_Work instructions_. Every line between the top of the data below and the line with "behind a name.", both ends included, must be retyped exactly.
--- Recorded information ---
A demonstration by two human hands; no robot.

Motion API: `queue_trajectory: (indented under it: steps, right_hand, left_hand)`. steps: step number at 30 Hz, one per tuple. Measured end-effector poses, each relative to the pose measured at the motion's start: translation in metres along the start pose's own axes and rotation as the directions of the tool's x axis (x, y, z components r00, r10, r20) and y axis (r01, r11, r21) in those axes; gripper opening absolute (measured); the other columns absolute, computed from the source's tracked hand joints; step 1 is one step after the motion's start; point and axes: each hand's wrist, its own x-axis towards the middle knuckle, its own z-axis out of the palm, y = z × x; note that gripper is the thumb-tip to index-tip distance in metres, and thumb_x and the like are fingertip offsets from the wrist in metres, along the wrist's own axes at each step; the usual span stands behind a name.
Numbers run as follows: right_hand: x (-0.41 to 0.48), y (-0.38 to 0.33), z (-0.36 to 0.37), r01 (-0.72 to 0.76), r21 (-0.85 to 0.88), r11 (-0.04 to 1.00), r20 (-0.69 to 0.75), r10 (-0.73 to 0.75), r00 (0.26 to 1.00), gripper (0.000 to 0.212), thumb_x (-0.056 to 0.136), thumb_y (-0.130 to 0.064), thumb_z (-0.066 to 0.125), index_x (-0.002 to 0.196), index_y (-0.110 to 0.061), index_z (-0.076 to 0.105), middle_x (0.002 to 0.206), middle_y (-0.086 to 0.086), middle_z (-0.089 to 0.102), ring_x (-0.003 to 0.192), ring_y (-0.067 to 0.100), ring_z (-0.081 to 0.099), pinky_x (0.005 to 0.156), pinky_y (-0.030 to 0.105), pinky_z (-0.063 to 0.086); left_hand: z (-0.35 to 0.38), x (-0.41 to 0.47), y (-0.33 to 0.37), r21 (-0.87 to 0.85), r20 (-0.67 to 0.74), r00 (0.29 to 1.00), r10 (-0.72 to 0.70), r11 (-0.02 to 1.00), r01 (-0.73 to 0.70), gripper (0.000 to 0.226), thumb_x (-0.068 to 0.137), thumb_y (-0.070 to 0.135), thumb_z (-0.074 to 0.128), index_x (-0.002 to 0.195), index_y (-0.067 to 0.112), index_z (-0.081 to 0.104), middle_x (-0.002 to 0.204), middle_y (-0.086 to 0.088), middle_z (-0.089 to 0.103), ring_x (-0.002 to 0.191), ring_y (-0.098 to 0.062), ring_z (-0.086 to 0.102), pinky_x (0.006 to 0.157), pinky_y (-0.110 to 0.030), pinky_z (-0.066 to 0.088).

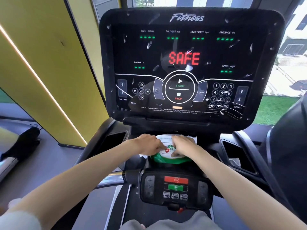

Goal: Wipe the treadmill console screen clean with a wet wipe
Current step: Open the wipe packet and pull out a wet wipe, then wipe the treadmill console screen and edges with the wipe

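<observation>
Left grip [147, 144] and right grip [182, 145] clutch the wet wipe pack [172, 161] mid-frame; steady it, draw one wipe for the smeared console screen [182, 47].

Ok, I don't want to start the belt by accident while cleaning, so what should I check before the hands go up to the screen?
1. Treadmill idle: ok; the console screen reads SAFE, other fields show dashes.
2. Dirt to wipe: ok; white smears dot the glass.
3. Pack at hand: ok; the wipe pack lies below the console, left hand and right hand both on it.
4. Wipe pulled out: cannot tell; the hands cover the opening.
5. Controls out of the way: not ok; the START button sits mid-screen.
</observation>
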Motion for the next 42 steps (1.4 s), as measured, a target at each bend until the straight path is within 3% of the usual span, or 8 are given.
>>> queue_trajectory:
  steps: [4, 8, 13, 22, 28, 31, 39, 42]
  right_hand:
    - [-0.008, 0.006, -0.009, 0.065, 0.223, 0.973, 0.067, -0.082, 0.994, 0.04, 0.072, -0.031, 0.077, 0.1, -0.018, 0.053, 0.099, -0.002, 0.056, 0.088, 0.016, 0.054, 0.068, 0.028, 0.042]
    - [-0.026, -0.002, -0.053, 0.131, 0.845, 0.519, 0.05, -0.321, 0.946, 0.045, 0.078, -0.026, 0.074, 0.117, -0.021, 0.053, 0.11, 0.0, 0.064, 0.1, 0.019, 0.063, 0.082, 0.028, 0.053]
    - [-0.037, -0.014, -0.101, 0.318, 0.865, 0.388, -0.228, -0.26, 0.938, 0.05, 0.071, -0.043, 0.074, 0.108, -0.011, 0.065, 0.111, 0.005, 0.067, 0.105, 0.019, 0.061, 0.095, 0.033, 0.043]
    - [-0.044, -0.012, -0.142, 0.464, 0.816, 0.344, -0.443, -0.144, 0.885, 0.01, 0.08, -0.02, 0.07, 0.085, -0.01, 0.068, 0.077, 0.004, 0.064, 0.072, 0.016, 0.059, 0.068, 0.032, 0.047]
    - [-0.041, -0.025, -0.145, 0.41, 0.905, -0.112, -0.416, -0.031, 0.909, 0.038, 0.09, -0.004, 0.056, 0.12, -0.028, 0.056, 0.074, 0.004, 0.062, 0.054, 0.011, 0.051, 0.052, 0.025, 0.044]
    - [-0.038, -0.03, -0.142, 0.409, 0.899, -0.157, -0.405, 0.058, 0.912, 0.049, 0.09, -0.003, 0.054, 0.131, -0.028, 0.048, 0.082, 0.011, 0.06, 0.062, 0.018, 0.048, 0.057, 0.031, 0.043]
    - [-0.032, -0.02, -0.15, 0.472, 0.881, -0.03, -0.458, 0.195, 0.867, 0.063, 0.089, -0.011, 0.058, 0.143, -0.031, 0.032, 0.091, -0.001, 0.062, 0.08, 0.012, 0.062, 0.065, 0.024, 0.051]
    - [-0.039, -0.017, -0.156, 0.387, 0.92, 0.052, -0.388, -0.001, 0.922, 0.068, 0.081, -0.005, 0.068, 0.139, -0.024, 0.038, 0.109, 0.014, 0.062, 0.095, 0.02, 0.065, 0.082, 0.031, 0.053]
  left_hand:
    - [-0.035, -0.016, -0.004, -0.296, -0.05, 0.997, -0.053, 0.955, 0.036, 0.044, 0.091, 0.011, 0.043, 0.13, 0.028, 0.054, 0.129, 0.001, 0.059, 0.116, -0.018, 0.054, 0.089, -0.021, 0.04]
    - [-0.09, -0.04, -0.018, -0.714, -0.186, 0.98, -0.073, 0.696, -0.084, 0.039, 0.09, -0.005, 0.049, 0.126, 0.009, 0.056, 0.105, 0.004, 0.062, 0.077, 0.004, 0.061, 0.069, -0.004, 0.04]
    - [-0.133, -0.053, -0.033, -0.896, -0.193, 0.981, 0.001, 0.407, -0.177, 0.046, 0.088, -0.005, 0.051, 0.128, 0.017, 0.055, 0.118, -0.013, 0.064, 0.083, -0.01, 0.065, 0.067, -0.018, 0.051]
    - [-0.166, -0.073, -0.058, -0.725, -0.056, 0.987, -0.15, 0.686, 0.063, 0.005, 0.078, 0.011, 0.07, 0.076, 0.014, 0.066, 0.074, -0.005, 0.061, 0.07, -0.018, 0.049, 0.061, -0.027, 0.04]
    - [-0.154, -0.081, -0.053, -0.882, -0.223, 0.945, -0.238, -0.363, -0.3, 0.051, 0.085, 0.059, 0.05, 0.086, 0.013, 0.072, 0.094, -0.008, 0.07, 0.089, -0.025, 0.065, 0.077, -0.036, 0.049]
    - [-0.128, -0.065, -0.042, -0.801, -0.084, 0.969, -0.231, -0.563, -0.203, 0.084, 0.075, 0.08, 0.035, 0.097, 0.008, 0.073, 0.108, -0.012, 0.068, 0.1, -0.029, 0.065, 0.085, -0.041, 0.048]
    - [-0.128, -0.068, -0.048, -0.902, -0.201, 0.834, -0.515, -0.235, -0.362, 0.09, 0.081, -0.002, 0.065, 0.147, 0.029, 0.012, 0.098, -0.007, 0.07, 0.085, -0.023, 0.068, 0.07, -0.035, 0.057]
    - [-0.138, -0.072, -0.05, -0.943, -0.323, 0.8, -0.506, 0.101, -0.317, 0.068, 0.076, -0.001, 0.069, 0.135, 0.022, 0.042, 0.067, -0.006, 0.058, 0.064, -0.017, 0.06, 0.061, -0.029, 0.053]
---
_Exercise answer_.
A demonstration by two human hands; no robot.

Motion API: `queue_trajectory: (indented under it: steps, right_hand, left_hand)`. steps: step number at 30 Hz, one per tuple. Measured end-effector poses, each relative to the pose measured at the motion's start: translation in metres along the start pose's own axes and rotation as the directions of the tool's x axis (x, y, z components r00, r10, r20) and y axis (r01, r11, r21) in those axes; gripper opening absolute (measured); the other columns absolute, computed from the source's tracked hand joints; step 1 is one step after the motion's start; point and axes: each hand's wrist, its own x-axis towards the middle knuckle, its own z-axis out of the palm, y = z × x; note that gripper is the thumb-tip to index-tip distance in metres, and thumb_x and the like are fingertip offsets from the wrist in metres, along the wrist's own axes at each step; the usual span stands behind a name.

The exercise is complete with this answer.